Take for example, the International Mobile Equipment Identity (IMEI) issue. As per DoT and security agencies in India, mobiles with fake or no IMEI number, mostly imported from China and hence called Chinese mobiles, can pose security risks and should be banned. DoT had even issued tough directives to ban use of these handsets, but since then, the order has been postponed twice, following "reservations" from mobile service providers and importers.

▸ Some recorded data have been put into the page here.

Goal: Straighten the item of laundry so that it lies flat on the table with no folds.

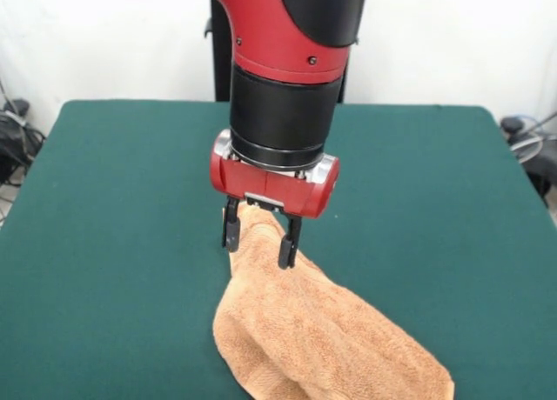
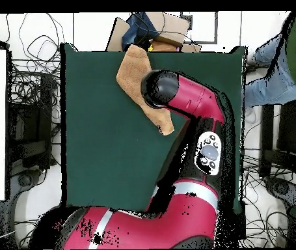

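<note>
The light orange-tan towel (image 1: 322,339) lies bunched on the dark green table (image 1: 113,243), running from the near edge up to a peak at my gripper (image 1: 258,256). The gripper stands over the table's middle, pointing down, and its two black fingers (image 1: 231,230) are shut on the towel's raised end, which is pulled up between them. The towel has long folds along its length. In the overhead view the towel (image 2: 134,71) stretches from the table's top edge towards the middle, and the arm (image 2: 189,97) hides the gripper.
Cables (image 1: 17,135) lie off the table's far corners. In the overhead view a cardboard box (image 2: 170,26) sits past the table's top edge, and a person (image 2: 287,58) stands at the upper right.
</note>
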Motion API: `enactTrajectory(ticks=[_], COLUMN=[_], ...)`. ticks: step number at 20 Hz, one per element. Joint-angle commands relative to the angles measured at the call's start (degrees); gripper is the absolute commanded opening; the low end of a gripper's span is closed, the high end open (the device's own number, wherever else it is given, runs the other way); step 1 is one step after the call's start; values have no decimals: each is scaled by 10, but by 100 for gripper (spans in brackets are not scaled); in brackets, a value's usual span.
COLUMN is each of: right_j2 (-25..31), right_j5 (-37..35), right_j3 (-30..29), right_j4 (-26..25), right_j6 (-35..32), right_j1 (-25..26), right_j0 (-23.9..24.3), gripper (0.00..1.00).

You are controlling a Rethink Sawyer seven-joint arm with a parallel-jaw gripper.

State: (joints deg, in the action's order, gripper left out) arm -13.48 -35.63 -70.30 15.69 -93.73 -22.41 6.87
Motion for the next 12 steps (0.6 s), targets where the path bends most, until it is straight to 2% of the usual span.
enactTrajectory(ticks=[1,12], right_j2=[59,66], right_j5=[-8,7], right_j3=[-13,-33], right_j4=[-19,-19], right_j6=[-48,-49], right_j1=[8,1], right_j0=[2,-6], gripper=[100,100])
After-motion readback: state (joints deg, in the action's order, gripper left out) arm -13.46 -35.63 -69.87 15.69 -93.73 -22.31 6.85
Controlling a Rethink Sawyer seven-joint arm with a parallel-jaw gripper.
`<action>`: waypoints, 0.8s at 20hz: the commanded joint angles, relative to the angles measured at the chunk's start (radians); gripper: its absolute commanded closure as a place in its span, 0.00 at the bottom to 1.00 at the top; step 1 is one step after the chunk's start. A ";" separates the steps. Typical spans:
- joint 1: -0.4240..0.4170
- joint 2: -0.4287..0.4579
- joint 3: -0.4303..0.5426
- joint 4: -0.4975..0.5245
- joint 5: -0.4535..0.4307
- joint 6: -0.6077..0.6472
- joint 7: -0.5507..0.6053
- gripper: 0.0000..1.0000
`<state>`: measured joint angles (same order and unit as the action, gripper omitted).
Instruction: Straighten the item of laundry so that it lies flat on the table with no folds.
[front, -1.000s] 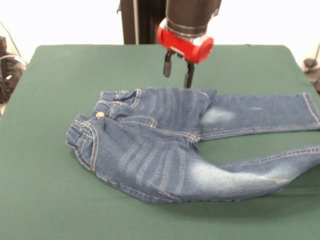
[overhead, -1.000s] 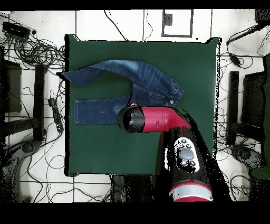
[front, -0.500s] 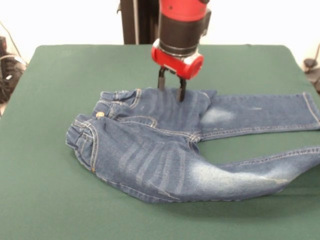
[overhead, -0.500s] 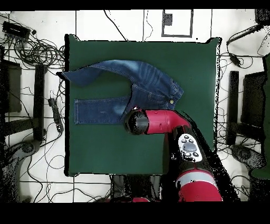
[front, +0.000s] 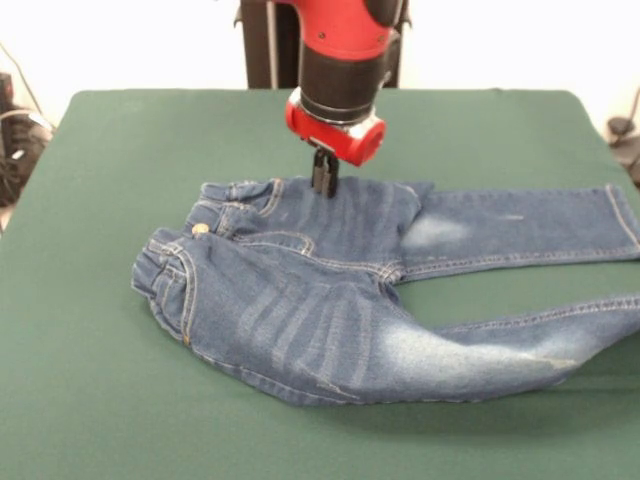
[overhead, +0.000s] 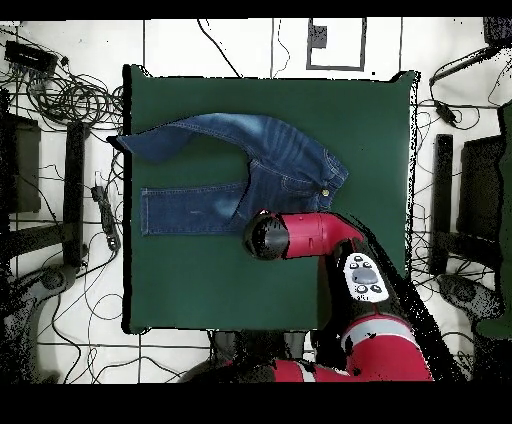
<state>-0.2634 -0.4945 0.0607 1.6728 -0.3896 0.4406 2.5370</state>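
Observation:
The item of laundry (front: 300, 300), a small pair of blue jeans, lies across the middle of the green table (front: 100, 150), waistband to the left and both legs running right. The seat is rumpled, and the near leg bends away from the far one. My gripper (front: 322, 180) stands upright at the far edge of the jeans' seat, fingers pressed together on the denim edge. In the overhead view the red arm (overhead: 300, 235) covers the gripper, and the jeans (overhead: 270, 150) spread up and left from it over the table (overhead: 370, 130).
In the overhead view the tip of one jeans leg (overhead: 115, 143) reaches just past the table's left edge. Cables (overhead: 60, 90) and dark stands (overhead: 443, 200) crowd the floor around the table.
The gripper has come down and moved left in the front view, from above the table behind the jeans onto their far edge. Its fingers have gone from open to shut.

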 joint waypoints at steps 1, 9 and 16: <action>0.022 -0.015 0.104 0.018 -0.024 -0.007 -0.069 1.00; 0.012 -0.094 0.147 0.041 0.036 0.074 -0.075 1.00; -0.005 -0.080 0.175 -0.027 0.066 0.221 -0.128 1.00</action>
<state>-0.2661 -0.6005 0.0931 1.6635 -0.3711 0.5024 2.5370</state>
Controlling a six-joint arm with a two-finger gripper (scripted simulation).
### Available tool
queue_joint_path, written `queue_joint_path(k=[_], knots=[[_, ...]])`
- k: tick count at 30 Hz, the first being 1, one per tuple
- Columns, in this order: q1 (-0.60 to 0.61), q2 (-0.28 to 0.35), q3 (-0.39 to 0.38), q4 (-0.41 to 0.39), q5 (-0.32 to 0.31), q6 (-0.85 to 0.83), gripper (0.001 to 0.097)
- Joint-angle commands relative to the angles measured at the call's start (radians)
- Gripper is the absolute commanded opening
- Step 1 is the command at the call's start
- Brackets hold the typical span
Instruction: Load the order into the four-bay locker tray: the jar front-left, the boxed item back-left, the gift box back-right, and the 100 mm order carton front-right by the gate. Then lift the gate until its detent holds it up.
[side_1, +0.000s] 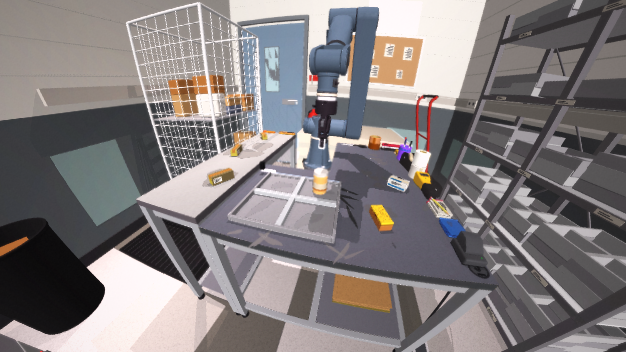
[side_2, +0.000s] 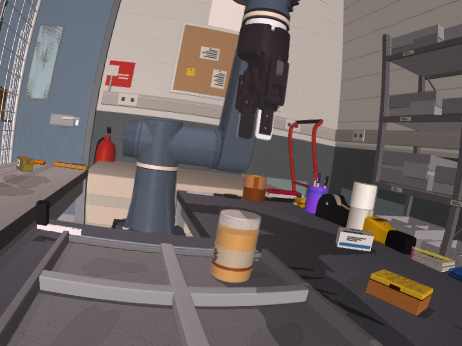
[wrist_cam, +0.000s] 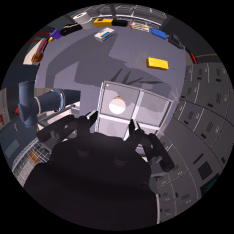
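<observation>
The tray's gate is not clear to me in any frame. The four-bay tray (side_1: 290, 205) (wrist_cam: 133, 110) lies flat on the dark table. The jar (side_1: 320, 181) (side_2: 235, 246) (wrist_cam: 117, 105), orange with a white lid, stands upright in the tray's bay nearest the robot's base. The other three bays hold nothing. My gripper (side_1: 321, 142) (side_2: 256, 125) (wrist_cam: 112, 122) hangs high above the jar, open and empty. A yellow-topped orange box (side_1: 381, 217) (side_2: 399, 291) (wrist_cam: 157, 63) lies on the table beside the tray. A white and blue box (side_1: 398, 183) (side_2: 354, 239) (wrist_cam: 104, 33) lies further off.
The robot's base (side_2: 152, 185) stands right behind the tray. A wire cage (side_1: 197, 90) stands on the side table. Along the table's far edge sit a paper roll (side_2: 362, 204), a purple cup (side_2: 315, 197), a tape roll (side_2: 254, 187) and tools. Shelving (side_1: 550, 150) flanks the table.
</observation>
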Motion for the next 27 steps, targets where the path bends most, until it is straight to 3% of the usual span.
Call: queue_joint_path(k=[1, 13, 27], knots=[[0.0, -0.001, -0.001, 0.0, 0.0, 0.043, 0.075], [0.0, -0.001, -0.001, 0.0, 0.0, 0.462, 0.075], [0.002, -0.001, -0.001, 0.0, 0.0, 0.544, 0.075]])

Chinese handsets have a 15-digit IMEI number while genuine handsets, or rather those handsets sold with a bill and warranty from reputed brands, come embedded with a 16-digit IMEI that can be easily tracked by the operators.
 
Almost all the mobiles, which come in India, do have an IMEI number, but some China-made phones carry a fake IMEI number which is the issue. Also, the problem was not just of IMEI numbers, it is the import of these so called Chinese mobiles, which are smuggled into India.
 
As per market information, the illegal trade of importing and selling Chinese mobiles in India alone accounts for about Rs70 billion and about 20% to 25% subscribers use these handsets. The industry obviously scared of losing millions of subscribers has taken some damage control measures. The Cellular Operators Association of India (COAI) has tied up with the Mobile Standard Alliance of India (MSAI) to set up 1,600 retail outlets across the country to implant IMEI numbers on these handsets for a fee of about Rs200 for each instrument.
 
However, there are more questions regarding the IMEI implant itself. With software like this, it is now clear that an IMEI number can be implanted into any handset, so what is the assurance that such programmes will not used for other, mostly stolen handsets, in the future as well? Secondly, there is a website to check genuine IMEI numbers (www.numberingplans.com), but when I checked some IMEI numbers, it showed the numbers as genuine and issued somewhere in 2001-2002 for the primary market of Europe while the handsets were made in China and are in use in India.
 
This brings out other, more serious questions about the origin of the IMEI number. Suppose, if there is one Chinese handset with an IMEI code but the IMEI code belongs to some other manufacturer and a defunct handset like the Nokia 5110, then how can the mobile service provider ban such handsets? Since the mechanism to check originality of IMEI numbers is restricted, in terms of infrastructure, data sharing between operators, I wonder whether this (the ban on fake IMEI) will sustain?
 
On the surface, banning handsets with fake IMEI looks like a good idea, but it is not sufficient. The issue here is not of banning the use of these mobiles with bad or non-genuine IMEI numbers, but to curtail the highly prosperous illegal trade of mobile imports, which is going on since the last few years, through the porous borders along Pakistan and Nepal.
 
The illegal trade of the so-called Chinese handsets mostly takes place via Pakistan through the Rajasthan route, with a few consignments coming in via Nepal. Due to the turmoil in Nepal, the Pakistan route is supposed to be safer, as there are very few restrictions. Most of the time, the smugglers work hand in glove with the authorities in Pakistan.
 
In this scenario, it would be interesting to see how DoT, COAI and MSAI would keep the deadline. Will there be another extension for the ban, in order to import some more illegal handsets into the country? Well, we don't know, but what we know for sure is that the market for Chinese handsets continues to glitter.